*YOUR GOAL*
For the word "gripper", state how many lines of the listing below contain it. Give the number and nothing more.

*MATERIAL PROVIDED*
::::::::::

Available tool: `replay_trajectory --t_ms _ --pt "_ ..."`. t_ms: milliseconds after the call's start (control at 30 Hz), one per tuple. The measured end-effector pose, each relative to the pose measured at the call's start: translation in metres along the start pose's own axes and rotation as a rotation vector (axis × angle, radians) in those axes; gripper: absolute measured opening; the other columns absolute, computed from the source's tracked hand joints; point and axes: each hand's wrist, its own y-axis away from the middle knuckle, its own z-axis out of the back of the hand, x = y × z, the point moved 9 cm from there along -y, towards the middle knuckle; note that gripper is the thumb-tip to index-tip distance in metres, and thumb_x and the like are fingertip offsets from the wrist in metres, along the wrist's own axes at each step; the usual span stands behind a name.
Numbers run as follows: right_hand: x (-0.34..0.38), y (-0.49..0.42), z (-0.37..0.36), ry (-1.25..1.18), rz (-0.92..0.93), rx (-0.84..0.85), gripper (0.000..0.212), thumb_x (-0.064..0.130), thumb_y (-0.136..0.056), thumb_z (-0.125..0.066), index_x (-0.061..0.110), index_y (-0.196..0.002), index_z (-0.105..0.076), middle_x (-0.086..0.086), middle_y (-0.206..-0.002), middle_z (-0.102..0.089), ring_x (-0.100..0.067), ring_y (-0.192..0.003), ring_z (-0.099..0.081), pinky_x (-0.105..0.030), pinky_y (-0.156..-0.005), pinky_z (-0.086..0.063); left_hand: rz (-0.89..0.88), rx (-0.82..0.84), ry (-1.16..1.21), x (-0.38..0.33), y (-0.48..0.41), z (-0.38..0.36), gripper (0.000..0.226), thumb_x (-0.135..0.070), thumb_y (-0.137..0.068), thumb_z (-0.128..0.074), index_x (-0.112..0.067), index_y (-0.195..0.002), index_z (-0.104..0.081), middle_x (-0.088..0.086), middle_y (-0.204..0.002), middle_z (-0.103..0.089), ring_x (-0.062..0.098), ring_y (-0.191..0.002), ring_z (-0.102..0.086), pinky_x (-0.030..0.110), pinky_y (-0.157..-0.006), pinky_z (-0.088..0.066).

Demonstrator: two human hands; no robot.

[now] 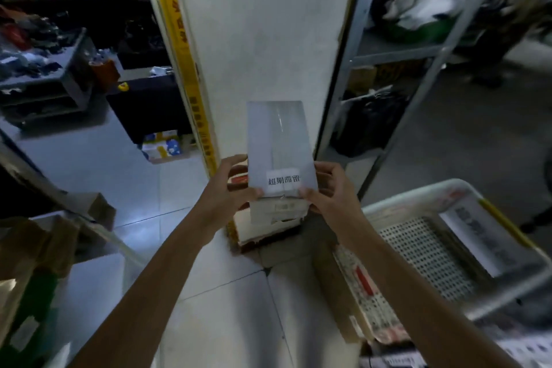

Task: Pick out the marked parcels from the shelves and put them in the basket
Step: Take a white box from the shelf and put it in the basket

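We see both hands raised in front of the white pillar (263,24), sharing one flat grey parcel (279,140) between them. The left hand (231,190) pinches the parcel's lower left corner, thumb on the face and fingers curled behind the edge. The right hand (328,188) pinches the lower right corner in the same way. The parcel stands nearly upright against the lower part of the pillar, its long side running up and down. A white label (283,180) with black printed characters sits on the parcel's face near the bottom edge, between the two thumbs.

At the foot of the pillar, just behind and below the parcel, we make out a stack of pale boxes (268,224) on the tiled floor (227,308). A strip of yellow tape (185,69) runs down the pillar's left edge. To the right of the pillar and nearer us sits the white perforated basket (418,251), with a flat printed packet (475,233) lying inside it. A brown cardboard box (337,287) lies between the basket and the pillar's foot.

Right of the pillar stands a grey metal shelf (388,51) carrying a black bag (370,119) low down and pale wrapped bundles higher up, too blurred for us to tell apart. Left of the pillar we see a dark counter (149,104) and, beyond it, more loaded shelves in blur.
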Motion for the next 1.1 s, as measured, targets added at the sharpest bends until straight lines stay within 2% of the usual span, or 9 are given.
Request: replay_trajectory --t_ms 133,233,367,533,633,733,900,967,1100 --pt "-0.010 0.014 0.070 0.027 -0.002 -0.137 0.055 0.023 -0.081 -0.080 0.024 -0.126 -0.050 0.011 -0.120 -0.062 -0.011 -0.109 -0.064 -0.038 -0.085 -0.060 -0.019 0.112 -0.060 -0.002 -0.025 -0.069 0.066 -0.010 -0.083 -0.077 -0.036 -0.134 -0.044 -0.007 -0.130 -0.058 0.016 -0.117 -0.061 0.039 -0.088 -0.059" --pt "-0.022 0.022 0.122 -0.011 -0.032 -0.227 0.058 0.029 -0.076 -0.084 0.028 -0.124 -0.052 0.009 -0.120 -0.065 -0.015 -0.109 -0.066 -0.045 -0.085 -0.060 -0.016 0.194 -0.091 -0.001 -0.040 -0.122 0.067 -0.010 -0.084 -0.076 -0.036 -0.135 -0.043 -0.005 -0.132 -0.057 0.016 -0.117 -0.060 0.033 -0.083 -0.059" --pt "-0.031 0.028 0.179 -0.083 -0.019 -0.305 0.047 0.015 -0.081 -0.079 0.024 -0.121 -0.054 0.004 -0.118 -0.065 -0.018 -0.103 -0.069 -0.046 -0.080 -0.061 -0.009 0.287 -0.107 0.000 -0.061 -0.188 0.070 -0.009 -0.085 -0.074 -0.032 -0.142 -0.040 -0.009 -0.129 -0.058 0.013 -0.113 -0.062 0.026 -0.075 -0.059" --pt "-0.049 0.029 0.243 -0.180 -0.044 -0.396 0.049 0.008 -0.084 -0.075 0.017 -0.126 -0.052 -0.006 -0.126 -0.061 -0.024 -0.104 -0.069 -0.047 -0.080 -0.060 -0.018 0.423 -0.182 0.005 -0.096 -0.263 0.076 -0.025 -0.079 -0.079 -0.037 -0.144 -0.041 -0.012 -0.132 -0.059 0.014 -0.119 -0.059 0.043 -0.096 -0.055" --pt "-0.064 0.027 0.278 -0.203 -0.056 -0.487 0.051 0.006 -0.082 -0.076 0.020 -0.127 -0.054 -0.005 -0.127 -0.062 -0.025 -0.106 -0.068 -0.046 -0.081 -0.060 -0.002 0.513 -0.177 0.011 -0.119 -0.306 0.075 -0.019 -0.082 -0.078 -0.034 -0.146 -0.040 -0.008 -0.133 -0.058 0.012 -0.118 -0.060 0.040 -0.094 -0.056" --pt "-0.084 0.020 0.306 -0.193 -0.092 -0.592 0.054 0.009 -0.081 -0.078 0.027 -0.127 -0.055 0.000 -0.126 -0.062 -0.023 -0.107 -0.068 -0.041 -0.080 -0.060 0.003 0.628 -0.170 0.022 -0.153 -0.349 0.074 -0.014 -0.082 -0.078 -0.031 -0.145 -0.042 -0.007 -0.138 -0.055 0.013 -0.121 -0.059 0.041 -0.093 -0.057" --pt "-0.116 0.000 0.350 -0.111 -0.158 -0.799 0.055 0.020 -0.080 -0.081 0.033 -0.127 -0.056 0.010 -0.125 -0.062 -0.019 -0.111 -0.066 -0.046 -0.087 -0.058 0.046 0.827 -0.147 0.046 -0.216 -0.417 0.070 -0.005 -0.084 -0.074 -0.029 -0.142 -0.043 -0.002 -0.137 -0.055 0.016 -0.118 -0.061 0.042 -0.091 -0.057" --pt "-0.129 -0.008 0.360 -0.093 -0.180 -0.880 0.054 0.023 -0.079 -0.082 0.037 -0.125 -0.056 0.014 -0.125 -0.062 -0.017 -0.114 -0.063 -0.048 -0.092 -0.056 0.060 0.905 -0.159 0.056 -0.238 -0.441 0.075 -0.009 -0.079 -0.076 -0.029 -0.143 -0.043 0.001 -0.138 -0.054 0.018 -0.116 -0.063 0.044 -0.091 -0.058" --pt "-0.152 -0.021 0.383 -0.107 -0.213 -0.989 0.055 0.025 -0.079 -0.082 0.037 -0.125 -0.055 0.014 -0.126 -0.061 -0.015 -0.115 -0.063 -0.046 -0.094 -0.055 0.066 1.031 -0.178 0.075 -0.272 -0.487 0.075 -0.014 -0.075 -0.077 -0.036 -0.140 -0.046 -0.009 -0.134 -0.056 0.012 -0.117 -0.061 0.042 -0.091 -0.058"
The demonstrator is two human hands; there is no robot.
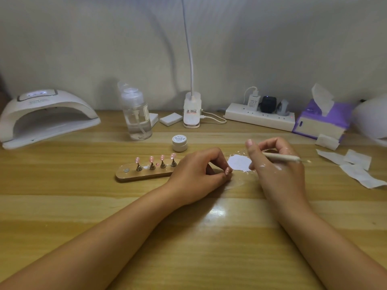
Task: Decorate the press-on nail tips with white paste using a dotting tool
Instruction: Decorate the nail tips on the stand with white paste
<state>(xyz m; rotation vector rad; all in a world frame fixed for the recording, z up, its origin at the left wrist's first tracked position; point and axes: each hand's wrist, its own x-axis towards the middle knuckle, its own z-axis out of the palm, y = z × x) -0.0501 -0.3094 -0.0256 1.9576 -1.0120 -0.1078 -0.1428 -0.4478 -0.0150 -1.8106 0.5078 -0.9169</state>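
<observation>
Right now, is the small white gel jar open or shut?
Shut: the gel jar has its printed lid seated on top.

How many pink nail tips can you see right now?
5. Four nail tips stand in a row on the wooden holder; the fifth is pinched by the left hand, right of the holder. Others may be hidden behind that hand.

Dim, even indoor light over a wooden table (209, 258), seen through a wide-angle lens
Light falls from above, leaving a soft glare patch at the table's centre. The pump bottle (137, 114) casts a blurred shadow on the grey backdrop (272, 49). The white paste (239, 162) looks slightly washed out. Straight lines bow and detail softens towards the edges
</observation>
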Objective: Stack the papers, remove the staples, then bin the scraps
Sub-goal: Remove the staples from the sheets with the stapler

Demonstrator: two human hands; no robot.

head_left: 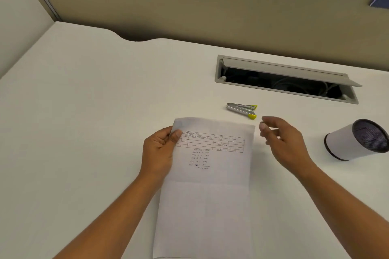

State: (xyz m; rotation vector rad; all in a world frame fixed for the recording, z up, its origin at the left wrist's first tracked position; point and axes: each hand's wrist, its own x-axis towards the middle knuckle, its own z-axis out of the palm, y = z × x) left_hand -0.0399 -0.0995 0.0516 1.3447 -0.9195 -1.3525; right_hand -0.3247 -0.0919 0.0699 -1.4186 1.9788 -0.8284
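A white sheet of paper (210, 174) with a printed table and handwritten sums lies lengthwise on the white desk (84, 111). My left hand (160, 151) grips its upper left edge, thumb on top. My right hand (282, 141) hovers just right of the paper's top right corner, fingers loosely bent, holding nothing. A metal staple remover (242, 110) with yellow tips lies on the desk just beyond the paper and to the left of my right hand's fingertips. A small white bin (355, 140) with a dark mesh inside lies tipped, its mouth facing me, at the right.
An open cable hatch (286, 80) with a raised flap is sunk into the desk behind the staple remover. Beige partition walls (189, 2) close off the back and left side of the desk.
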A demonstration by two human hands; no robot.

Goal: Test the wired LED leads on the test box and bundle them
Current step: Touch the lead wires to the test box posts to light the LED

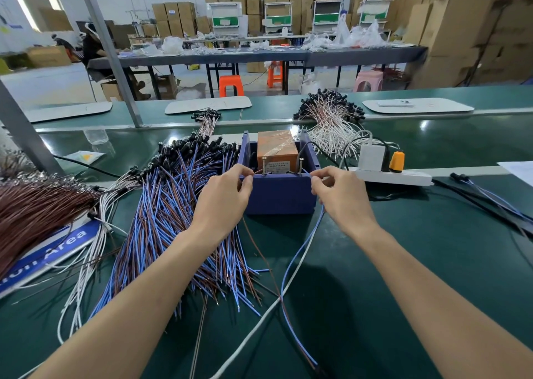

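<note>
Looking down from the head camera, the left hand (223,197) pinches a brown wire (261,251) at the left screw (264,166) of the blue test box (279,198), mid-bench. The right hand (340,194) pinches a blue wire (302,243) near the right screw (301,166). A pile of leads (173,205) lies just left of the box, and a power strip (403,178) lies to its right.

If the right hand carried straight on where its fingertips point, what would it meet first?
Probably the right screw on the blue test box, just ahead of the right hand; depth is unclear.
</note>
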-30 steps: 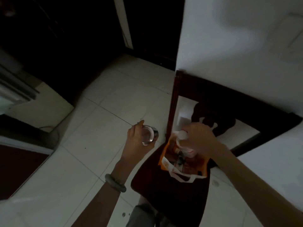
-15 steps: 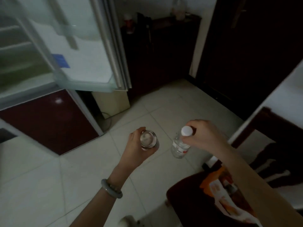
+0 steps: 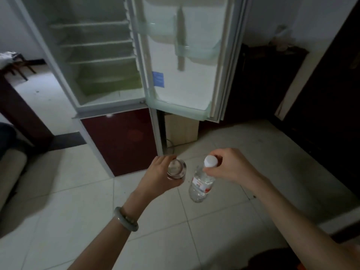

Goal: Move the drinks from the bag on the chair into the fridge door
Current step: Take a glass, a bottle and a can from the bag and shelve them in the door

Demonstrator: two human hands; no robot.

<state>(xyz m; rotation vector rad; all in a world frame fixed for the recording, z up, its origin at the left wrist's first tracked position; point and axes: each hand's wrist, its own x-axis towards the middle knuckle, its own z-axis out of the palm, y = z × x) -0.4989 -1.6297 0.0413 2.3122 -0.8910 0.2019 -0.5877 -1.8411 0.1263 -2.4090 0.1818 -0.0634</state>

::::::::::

*SOLUTION TO THIS EXERCISE*
2